[Your goal]
With the images removed, repeat the data below exactly.
....
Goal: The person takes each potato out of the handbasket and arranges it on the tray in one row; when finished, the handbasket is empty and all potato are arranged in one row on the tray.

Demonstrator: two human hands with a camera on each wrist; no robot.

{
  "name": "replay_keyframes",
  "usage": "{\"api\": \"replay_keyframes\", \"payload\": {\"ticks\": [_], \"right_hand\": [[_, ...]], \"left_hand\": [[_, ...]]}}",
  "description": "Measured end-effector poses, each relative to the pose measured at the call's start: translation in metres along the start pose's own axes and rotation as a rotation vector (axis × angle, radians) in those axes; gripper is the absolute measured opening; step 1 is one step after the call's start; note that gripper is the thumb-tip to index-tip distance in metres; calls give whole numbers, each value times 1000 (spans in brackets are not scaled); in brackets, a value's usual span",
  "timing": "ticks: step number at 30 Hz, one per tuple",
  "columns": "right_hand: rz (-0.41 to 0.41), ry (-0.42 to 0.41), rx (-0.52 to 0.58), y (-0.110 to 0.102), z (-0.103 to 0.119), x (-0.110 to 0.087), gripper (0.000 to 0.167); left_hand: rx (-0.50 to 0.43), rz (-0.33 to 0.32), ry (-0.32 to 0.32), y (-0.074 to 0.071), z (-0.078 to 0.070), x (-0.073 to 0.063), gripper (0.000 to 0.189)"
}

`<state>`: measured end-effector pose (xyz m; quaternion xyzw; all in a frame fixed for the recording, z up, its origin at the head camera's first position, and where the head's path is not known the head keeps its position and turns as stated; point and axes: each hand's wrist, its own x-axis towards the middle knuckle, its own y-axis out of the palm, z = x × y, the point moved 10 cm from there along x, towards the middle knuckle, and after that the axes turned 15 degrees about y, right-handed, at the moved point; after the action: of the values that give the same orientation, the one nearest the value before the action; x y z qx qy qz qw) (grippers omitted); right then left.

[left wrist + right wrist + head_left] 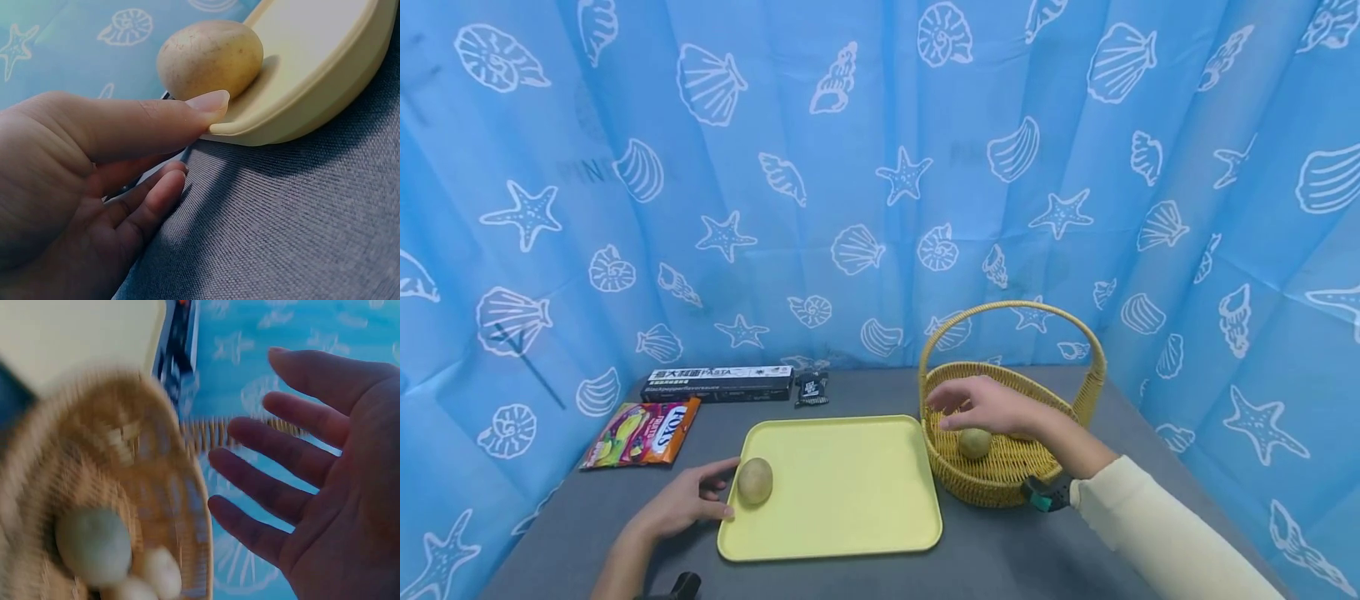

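A potato (755, 482) lies at the left edge of the yellow tray (842, 492). Beside it my left hand (688, 500) has its thumb at the tray's rim, and its fingers are loosely bent. In the left wrist view, the thumbnail overlaps the lower side of the potato (209, 59). My right hand (988, 404) hovers above the wicker basket (985, 492), fingers spread with nothing in them. Inside the basket sits a round greenish thing (94, 547), blurred in the right wrist view, with small whitish pieces (161, 573) next to it.
Behind the tray lie a black pasta box (718, 385) and a small black packet (812, 388). A colourful candy bag (642, 433) is at the left. The basket's tall handle (1011, 305) arches over it. A blue shell-patterned curtain (820, 192) closes off the back and sides of the grey table.
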<state>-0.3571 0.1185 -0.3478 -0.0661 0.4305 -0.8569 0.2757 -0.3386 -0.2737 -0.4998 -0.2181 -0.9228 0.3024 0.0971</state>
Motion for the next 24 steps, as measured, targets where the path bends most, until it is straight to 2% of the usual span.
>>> {"api": "replay_keyframes", "payload": {"ticks": [5,10,17,19,22,24], "right_hand": [[-7,80,-62,-18,-33,12,40],[-53,173,-46,-32,-62,25,44],[-170,223,-97,-38,-98,48,40],[-187,265,-68,-36,-111,53,39],[-176,343,62,-29,-127,58,40],[-170,366,117,-26,-132,60,39]], "left_hand": [[6,-14,-24,-1,2,0,83],[4,-16,-21,-1,4,1,83],[2,-7,1,-1,4,1,83],[0,-5,6,-1,4,1,83],[-3,-6,21,-1,4,0,83],[-6,-8,29,-1,4,0,83]]}}
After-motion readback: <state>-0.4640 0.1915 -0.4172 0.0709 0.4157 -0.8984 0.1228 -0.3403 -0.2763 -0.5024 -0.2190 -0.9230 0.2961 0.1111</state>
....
[Response to the exercise]
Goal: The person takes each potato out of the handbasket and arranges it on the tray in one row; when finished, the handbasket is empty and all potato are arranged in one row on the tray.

Demonstrator: two human hands with a camera on each wrist; no robot.

{
  "name": "replay_keyframes",
  "usage": "{\"api\": \"replay_keyframes\", \"payload\": {\"ticks\": [_], \"right_hand\": [[_, ...]], \"left_hand\": [[_, ...]]}}",
  "description": "Measured end-effector poses, each relative to the pose measured at the call's start: translation in metres along the start pose's own axes and rotation as a rotation vector (axis × angle, radians) in those axes; gripper is the absolute measured opening; step 1 is one step after the call's start; note that gripper is the thumb-tip to index-tip distance in metres; calls give whole numbers, each value times 1000 (spans in brackets are not scaled); in brackets, a value's usual span",
  "timing": "ticks: step number at 30 Hz, one per tuple",
  "columns": "right_hand: rz (-0.41 to 0.41), ry (-0.42 to 0.41), rx (-0.52 to 0.58), y (-0.110 to 0.102), z (-0.103 to 0.119), x (-0.110 to 0.087), gripper (0.000 to 0.167); left_hand: rx (-0.50 to 0.43), rz (-0.33 to 0.32), ry (-0.32 to 0.32), y (-0.074 to 0.071), z (-0.078 to 0.070), x (-0.073 to 0.063), gripper (0.000 to 0.189)"
}

`<state>`: measured end-effector pose (xyz m; quaternion xyzw; all in a frame fixed for the recording, z up, its origin at the head camera's first position, and where the head's path is not known the head keeps its position and turns as stated; point and axes: each hand's wrist, its own x-axis towards the middle knuckle, its own y-axis out of the palm, z = x × y, the point moved 10 cm from there along x, towards the middle knuckle, and after that the axes turned 15 degrees about y, right-handed, at the moved point; after the action: of the values that give the same orientation, the one nearest the value before the action; x y z qx qy qz qw) (grippers omitted); right then left.

[left wrist + right wrist + head_left] 

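A potato (755, 482) lies at the left edge of the yellow tray (842, 492). Beside it my left hand (688, 500) has its thumb at the tray's rim, and its fingers are loosely bent. In the left wrist view, the thumbnail overlaps the lower side of the potato (209, 59). My right hand (988, 404) hovers above the wicker basket (985, 492), fingers spread with nothing in them. Inside the basket sits a round greenish thing (94, 547), blurred in the right wrist view, with small whitish pieces (161, 573) next to it.
Behind the tray lie a black pasta box (718, 385) and a small black packet (812, 388). A colourful candy bag (642, 433) is at the left. The basket's tall handle (1011, 305) arches over it. A blue shell-patterned curtain (820, 192) closes off the back and sides of the grey table.
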<state>-0.3571 0.1185 -0.3478 -0.0661 0.4305 -0.8569 0.2757 -0.3386 -0.2737 -0.4998 -0.2181 -0.9228 0.3024 0.0971</state>
Motion for the next 24 steps, as measured, targets where the path bends most, until it is straight to 2% of the usual span.
>>> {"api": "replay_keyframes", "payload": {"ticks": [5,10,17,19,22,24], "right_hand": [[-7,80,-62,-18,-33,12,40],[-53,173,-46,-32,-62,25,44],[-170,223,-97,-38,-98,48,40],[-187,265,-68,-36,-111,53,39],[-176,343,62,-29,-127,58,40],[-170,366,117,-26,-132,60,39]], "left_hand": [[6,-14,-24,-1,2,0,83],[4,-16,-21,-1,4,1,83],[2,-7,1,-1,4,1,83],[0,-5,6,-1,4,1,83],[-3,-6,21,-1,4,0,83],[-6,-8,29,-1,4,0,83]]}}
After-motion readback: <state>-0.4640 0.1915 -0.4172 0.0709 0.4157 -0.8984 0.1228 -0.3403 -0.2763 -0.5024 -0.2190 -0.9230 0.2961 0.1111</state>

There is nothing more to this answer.